Breitburn Energy Partners files for Chapter 11 protection

July 2016  |  DEALFRONT  |  BANKRUPTCY & CORPORATE RESTRUCTURING

Financier Worldwide Magazine

July 2016 Issue

July 2016 Issue


Breitburn Energy Partners became the latest oil producer to tread a well worn path to bankruptcy, entering Chapter 11 in May. It is the latest in a host of oil & gas firms in the US to file for bankruptcy protection.

Los Angeles-based Breitburn noted in a statement that the ongoing slide in oil and natural gas prices made its existing debt pile “unsustainable”. Accordingly, the company had no choice but to apply for bankruptcy in the US Bankruptcy Court for the Southern District of New York. Breitburn had reported debt totalling $3.4bn at the end of the first quarter of 2016; around $3bn of the company’s debts are bank and bond debt, with $1.25bn in loans from lenders led by Wells Fargo Bank. A sizable portion of the company’s debt relates to a $2bn debt-financed deal to purchase a Houston oil partnership in 2014. The company also has $650m worth of senior secured second-lien bonds and $1.1bn in unsecured bonds. Court documentation, however, noted that Breitburn is actually in possession of assets exceeding its liabilities by around $1.3bn.

Breitburn’s filing came as its grace period for an interest payment relating to two separate senior notes was expiring, and the firm was unable to meet these obligations. According to James Jackson, the company’s chief financial officer, Breitburn took the decision to file for bankruptcy protection when it became “abundantly clear that those negotiations could not be concluded and an appropriate restructuring consummated on an out-of-court basis”.

Regardless of the company’s unserviceable debt, Breitburn expects to continue its operations moving forward as it will be able to call on cash from its operations, cash on hand and a $75m debtor-in-possession (DIP) financing facility.

Hal Washburn, Breitburn’s chief executive, said: “The prolonged decline in commodity prices that began in 2014 has placed significant financial stress on today’s oil and gas industry. Our long-lived, low-decline portfolio of diverse assets continues performing in line with our expectations, but the current outlook for commodity prices makes our existing debt burden unsustainable. Taking this action now gives us flexibility in maximising the value of the ongoing business. By continuing the proactive approach we started 15 months ago and restructuring our balance sheet now, we expect to create a stronger and more financially sound company for the benefit of all our stakeholders.

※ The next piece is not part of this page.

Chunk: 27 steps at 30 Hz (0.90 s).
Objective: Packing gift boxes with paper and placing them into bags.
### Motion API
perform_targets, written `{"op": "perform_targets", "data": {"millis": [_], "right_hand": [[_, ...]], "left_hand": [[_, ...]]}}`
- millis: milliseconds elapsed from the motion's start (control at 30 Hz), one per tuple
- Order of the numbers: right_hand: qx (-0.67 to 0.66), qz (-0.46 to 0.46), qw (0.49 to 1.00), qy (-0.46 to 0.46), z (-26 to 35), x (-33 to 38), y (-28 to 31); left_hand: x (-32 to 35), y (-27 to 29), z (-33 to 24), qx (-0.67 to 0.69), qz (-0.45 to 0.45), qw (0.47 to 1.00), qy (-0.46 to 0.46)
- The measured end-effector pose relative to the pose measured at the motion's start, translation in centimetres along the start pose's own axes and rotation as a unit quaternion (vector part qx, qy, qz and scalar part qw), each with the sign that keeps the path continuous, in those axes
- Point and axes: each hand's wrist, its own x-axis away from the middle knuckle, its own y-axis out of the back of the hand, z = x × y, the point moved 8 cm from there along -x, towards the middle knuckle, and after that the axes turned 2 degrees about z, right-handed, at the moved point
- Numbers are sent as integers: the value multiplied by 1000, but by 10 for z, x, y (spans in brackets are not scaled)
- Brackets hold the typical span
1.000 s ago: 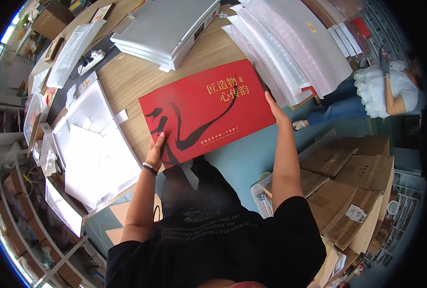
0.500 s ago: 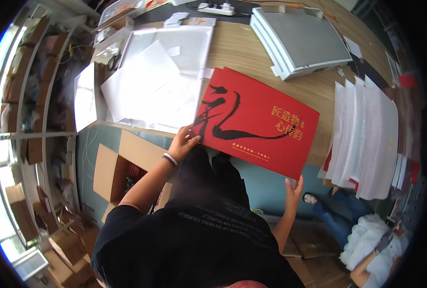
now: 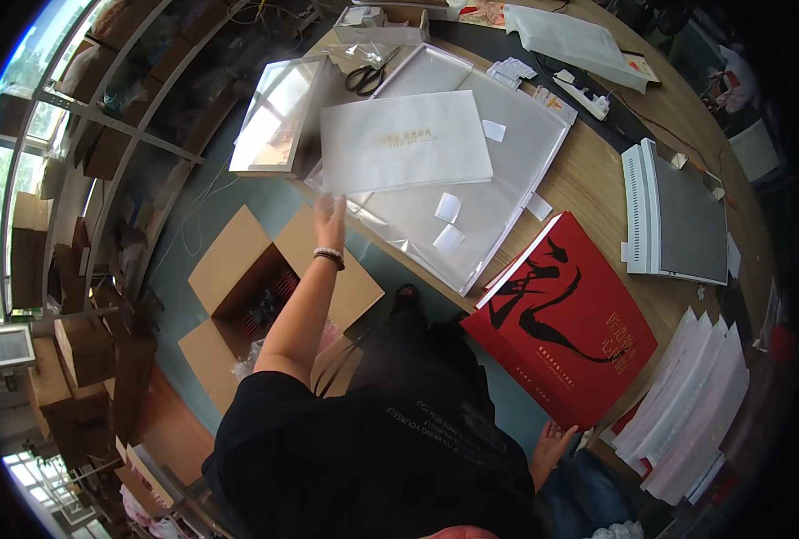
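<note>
My left hand reaches out to the near edge of a white sleeve with faint gold print. Its fingers are stretched out and slightly blurred, and I cannot tell whether they touch the sleeve. A large flat red box with black brush strokes and gold print lies at the table's front edge, its near corner jutting past it. Beside that corner is my right hand, palm up with fingers apart, the fingertips at the box's edge. The sleeve rests on a clear-covered white tray.
A glossy-topped box and black scissors sit behind the sleeve. Stacked white sleeves stand at the right, before a grey device. An open carton is on the floor at left. A power strip lies farther back.
My left hand has let go of the red box and moved left to the white sleeve. The view has swung left. The box now lies lower, at the table's edge.
</note>
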Motion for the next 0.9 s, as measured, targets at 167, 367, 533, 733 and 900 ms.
{"op": "perform_targets", "data": {"millis": [167, 367, 533, 733, 900], "right_hand": [[-123, -29, 991, -36, -27, -12, -14], [95, 43, 959, -262, -89, 67, -79], [342, 296, 844, -288, -147, 117, -259], [484, 632, 598, -94, -220, 184, -494], [590, 641, 447, 204, -211, 221, -545]], "left_hand": [[-143, 140, 67, 204, -212, 905, 308], [-169, 111, 71, 257, -52, 929, 263], [-160, 121, 9, 319, -16, 919, 231], [-171, 128, -10, 413, -74, 897, 135], [-154, 142, -49, 406, -56, 906, 103]]}}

“During the restructuring process, we will continue managing our business and operating our assets as we do today. Cash from our operations, cash on hand and cash available under the DIP Financing Facility will provide us with more than sufficient funds to operate our business during the restructuring process. We look forward to working with our service providers, suppliers, customers, vendors, and partners to ensure that Breitburn emerges from the restructuring process a stronger company.”

The company has been in extensive talks with its existing second lien noteholders and the advisers to its unsecured noteholders regarding the company’s need for, sponsorship of, and terms of a balance sheet restructuring. Breitburn has also been in negotiations with its revolving lenders regarding their potential support for emergence finance once the company is in a position to exit bankruptcy. The firm hopes to use its restructuring period to deleverage and recapitalise, and the support of its lenders will obviously be integral to that process.

Breitburn has struggled over the last year or so, fighting to keep its head above water amid tumbling oil prices and mounting losses. Given the drop in oil prices from more than $100 a barrel for crude to below $30 in January 2016, it is little surprise that the oil & gas space has become a hotbed for bankruptcy filings.

The company’s share price has fallen markedly over the last year. In April, it missed an interest payment of $46m as it contemplated its next move. Like so many of Breitburn’s contemporaries, that move was filing for bankruptcy protection.